■ WORK REQUEST:
Copy out the whole listing below exactly.

----

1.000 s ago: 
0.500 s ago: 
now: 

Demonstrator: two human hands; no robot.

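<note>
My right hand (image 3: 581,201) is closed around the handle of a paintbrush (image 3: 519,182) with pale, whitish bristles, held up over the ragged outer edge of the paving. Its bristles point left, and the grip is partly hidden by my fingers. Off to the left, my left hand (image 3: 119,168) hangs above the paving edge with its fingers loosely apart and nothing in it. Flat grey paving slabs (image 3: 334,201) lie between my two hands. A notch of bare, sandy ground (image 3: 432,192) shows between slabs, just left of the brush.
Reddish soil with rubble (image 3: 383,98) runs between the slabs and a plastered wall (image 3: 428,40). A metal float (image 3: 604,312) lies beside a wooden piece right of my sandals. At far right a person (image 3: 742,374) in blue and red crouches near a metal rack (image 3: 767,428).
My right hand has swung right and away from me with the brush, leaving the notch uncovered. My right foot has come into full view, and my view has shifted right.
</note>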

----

■ ANSWER FOR THIS EXERCISE:
1.000 s ago: 
0.500 s ago: 
now: 

Demonstrator: two human hands; no robot.

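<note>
My right hand (image 3: 581,201) is closed around the handle of a paintbrush (image 3: 519,182) with pale, whitish bristles, held up over the ragged outer edge of the paving. Its bristles point left, and the grip is partly hidden by my fingers. Off to the left, my left hand (image 3: 119,168) hangs above the paving edge with its fingers loosely apart and nothing in it. Flat grey paving slabs (image 3: 334,201) lie between my two hands. A notch of bare, sandy ground (image 3: 432,192) shows between slabs, just left of the brush.
Reddish soil with rubble (image 3: 383,98) runs between the slabs and a plastered wall (image 3: 428,40). A metal float (image 3: 604,312) lies beside a wooden piece right of my sandals. At far right a person (image 3: 742,374) in blue and red crouches near a metal rack (image 3: 767,428).
My right hand has swung right and away from me with the brush, leaving the notch uncovered. My right foot has come into full view, and my view has shifted right.
</note>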

The required output has been supplied.